If you’re not a longtime reader, you probably don’t remember this cat. (He got stomped in his primary in 2014.)
- Some of Campfield’s greatest hits include:
- Unsuccessfully trying to join the Tennessee Legislature's Black Caucus (he’s extremely white).
- Blaming AIDS on a gay airline pilot having sex with monkeys and saying the disease is "virtually impossible" to contract during heterosexual intercourse.
- Posting on his blog that "Democrats bragging about the number of mandatory signups for Obamacare is like Germans bragging about the number of mandatory signups for 'train rides' for Jews in the 40s."
- Also, Campfield was behind Tennessee’s infamous "Don't Say Gay" legislation.
After The Storm: It’s been a while since we’ve had new 2016-presidential-election-results-by-legislative-district maps for you, but the redraw of state House and Senate districts in North Carolina required us to revisit the Tar Heel state in advance of the 2018 elections.
(For the rest of our presidential results by legislative district, you can find our master list of states here, and you can also find all our data from 2016 and past cycles here.)

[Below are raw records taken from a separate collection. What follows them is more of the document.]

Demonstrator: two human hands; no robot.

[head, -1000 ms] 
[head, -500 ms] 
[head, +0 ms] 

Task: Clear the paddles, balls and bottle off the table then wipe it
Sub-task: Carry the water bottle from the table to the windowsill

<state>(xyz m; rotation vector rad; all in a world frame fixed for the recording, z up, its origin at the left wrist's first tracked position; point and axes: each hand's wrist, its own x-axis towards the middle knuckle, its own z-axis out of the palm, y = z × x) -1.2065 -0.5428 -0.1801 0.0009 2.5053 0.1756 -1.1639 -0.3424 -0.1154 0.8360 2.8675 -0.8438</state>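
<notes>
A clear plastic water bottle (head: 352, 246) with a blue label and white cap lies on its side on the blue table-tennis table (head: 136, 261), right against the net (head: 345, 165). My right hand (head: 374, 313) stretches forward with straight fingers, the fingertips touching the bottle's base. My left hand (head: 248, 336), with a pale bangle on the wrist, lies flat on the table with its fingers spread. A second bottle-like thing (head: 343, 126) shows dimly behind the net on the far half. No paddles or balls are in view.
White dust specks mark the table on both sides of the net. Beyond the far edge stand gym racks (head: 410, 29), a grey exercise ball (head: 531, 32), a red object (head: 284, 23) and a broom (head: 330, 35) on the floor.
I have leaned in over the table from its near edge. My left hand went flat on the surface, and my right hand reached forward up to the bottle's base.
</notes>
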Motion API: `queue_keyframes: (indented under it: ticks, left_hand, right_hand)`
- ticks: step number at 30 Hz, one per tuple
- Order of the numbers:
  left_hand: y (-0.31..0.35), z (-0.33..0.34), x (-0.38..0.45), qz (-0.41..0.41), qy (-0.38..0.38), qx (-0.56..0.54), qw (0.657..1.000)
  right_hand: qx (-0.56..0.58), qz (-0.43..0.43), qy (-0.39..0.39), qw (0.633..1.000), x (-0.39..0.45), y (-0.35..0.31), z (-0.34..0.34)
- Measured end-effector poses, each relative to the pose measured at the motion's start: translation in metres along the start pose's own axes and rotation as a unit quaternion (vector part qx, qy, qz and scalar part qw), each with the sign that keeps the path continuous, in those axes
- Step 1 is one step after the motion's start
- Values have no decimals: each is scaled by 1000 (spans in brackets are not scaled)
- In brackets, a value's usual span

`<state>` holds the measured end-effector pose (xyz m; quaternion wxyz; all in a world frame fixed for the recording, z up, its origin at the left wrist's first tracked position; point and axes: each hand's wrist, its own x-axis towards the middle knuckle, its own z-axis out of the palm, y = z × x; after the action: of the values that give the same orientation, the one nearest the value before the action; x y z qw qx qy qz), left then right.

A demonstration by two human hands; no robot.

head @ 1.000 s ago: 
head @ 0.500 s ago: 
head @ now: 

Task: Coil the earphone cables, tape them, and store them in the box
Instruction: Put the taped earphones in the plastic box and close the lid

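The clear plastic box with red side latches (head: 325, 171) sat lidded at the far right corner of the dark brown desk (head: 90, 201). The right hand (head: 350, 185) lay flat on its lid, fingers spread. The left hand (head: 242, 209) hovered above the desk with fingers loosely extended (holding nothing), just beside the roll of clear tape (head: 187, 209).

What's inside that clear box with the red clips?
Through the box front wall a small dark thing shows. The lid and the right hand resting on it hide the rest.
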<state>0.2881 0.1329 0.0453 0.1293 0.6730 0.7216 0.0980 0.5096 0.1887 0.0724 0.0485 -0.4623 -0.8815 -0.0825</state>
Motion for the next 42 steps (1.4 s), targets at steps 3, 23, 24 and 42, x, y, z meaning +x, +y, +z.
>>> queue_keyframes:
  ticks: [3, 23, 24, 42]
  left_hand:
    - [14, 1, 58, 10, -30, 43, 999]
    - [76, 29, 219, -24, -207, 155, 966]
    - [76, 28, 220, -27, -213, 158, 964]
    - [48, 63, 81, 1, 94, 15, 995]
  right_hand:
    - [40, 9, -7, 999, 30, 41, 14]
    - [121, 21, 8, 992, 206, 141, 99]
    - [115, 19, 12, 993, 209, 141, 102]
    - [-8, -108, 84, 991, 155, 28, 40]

- North Carolina was home to one of the country’s more epic state legislative racial gerrymandering sagas, which finally shook out last year, when the U.S. Supreme Court affirmed a lower court ruling that had struck down 28 of North Carolina's 170 state legislative districts.
- However, the GOP legislature still got first crack at drawing remedial maps, and they took the —highly questionable, and apparently prohibited by the state constitution—opportunity to shore up a number of Republican districts mid-decade.
Bottom line: Democrats’ goal of breaking GOP supermajorities in the North Carolina state House and Senate is no easier now than it was on the old maps. Womp womp.